Here are some stories:
www.voiceseducation.org/category/tag/nancy-j-caldwellNancy J. Caldwell | Voices Education ProjectQuote:
Case Study: Street Bum, Angel or . . .
Detroit, Michigan; Summer of 1981. I was with two of my long time friends at our local dance club where our favorite band plays most weekends. We are regulars there. I ordered a coke and both of my friends were appalled and demanded I purchase a real drink. What would people say if they knew I wasn't drinking? My reply was, “who cares, people can think its Rum and Coke. What difference does it make?” They insisted on buying me a real drink but I declined. I was getting tired of their discussions as if I somehow wasn't there hearing them pass judgment on me.
Just then a man came up to the table and asked me to dance. He had an Afro-style haircut, wore a long coat and rumpled clothes and looked like a bum. His voice was soft despite his rough appearance. I had a feeling this guy was someone special and my thoughts jumped to the Good Samaritan story. With absolutely no hesitation, I said “yes.” He helped me out of my chair and I led the way to the dance floor.
I'd started dancing when I was three years old and throughout my childhood I performed in dance recitals, talent shows, in hospitals and retirement homes. When I wasn't performing I was taking dance classes or practicing. I love to dance.
It has been my experience that most guys don't dance well and I usually lead on the slow ones. So I was doing my thing on the dance floor when I looked over at my partner and realized this guy was nothing short of an amazing dancer with moves I've never seen before (and I went out dancing a lot!) I was excited to find someone who could challenge me, so I stepped up my moves. Who was this guy; and how lucky was I to be dancing with him?

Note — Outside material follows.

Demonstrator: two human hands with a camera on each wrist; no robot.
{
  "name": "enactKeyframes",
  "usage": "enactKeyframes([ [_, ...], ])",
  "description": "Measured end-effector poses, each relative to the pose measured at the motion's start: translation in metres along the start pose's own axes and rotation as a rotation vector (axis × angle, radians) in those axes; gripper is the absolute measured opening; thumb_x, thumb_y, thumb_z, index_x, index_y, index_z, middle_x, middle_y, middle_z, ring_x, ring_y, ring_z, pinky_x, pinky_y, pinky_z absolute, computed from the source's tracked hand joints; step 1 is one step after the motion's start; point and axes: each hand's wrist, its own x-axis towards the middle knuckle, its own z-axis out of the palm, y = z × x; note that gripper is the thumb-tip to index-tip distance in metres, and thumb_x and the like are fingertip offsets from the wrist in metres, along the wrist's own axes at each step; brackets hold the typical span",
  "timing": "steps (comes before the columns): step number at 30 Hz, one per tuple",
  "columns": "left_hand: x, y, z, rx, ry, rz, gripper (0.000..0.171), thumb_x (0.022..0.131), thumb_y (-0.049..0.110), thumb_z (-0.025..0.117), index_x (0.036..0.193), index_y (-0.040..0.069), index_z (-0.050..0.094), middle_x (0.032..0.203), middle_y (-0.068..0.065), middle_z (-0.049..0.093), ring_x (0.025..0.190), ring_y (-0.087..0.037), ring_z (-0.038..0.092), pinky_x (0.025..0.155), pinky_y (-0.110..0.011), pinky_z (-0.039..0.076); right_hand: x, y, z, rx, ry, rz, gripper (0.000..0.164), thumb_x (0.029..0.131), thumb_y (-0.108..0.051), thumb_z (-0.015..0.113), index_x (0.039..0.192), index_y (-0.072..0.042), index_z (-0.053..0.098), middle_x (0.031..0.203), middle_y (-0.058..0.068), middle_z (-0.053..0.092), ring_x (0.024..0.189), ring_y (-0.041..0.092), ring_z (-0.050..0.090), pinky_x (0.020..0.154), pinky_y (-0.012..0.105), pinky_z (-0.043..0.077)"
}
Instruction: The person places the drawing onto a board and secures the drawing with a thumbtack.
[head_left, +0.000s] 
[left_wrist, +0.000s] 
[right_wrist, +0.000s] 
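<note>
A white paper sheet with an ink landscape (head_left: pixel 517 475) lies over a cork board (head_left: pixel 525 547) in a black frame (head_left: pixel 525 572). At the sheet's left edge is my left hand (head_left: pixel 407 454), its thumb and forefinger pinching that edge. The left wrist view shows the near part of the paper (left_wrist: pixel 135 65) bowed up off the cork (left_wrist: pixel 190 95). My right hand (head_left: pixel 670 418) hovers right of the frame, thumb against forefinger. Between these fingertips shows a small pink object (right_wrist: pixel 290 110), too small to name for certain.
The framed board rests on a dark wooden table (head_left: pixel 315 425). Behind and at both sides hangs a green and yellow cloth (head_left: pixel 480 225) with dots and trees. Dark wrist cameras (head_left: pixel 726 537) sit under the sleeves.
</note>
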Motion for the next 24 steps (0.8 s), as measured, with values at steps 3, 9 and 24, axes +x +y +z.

The song ended and I hoped we would stay for another but he walked me back to my table, thanked me for the dance with a slight bow then disappeared. My exhilaration turned to disappointment. It was too fast. We didn't even talk. I wanted more.
My reverie was cut dramatically short when both of my friends took turns reprimanding me for not only dancing with a bum but a bum who was a Black man. ‘What was I thinking anyway? I should stick to my own kind. Didn't I notice his flapping shoes?’
They told me it was embarrassing for them to be with me. I thought: “who are these people I thought were my friends? We are so very different now and I no longer seem to have anything in common with them anymore.”
Through my life, I have often thought about that evening—sometimes because of my now ex-friends' behavior and the criticism about my choices in drink and my dance partner. Mostly I think about the fact that whoever I danced with that night was someone special. It was obvious the guy was in disguise and I wondered why he would do that. Was it God testing my ability to accept people as they are and not to judge? I believe that was the case. The guy didn't smell like a street person at all.
Although his clothes were worn and rumpled, they were clean. I never even noticed his floppy shoes. And you have to get past a bouncer and show your ID to get in to the place and they didn't have a problem with him. I felt very safe with this person.
His energy was magnetic and he had manners far better than most guys who ask me to dance. I really wish the experience had lasted longer. It was a highlight in my life that I have returned to many, many times since and wondered who this person was and why it happened.
Cut to July 7, 2009, Staples Center; Los Angeles, California—Michael Jackson's Memorial.
His brother, Marlon, is on stage relating a story about this guy he saw in a record store. He described him as dressed in rumpled clothes, an Afro . . . I froze. He was describing the man I danced with that night in Detroit so many years earlier.
He continued his story ... ‘So I said, Hi Mike, what are you doing here?’ In that moment I had absolutely no doubt whatsoever who I had danced with that night so long ago. I had danced with Michael Jackson!
I told myself it was crazy: ‘what would Michael even be doing in Detroit?’ Then I found out that in that very time frame he was on his Triumph Tour, and one of the stops was Detroit. I looked it up on Wikipedia and found out they were performing on August 29th (Michael’s birthday but he and his family did not celebrate birthdays at this time) at the Joe Louis Arena which was an easy drive to the club. So it was possible. Later I saw a picture of Michael dancing with Tatum O'Neal where he was in mid-move—that distinct move. He also did it in the Don't Stop 'Til You Get Enough video where first there is one of him doing it, then two and finally three. He leans back a certain way with his leg in a specific position. That was the move I saw across from me on the dance floor back in Detroit.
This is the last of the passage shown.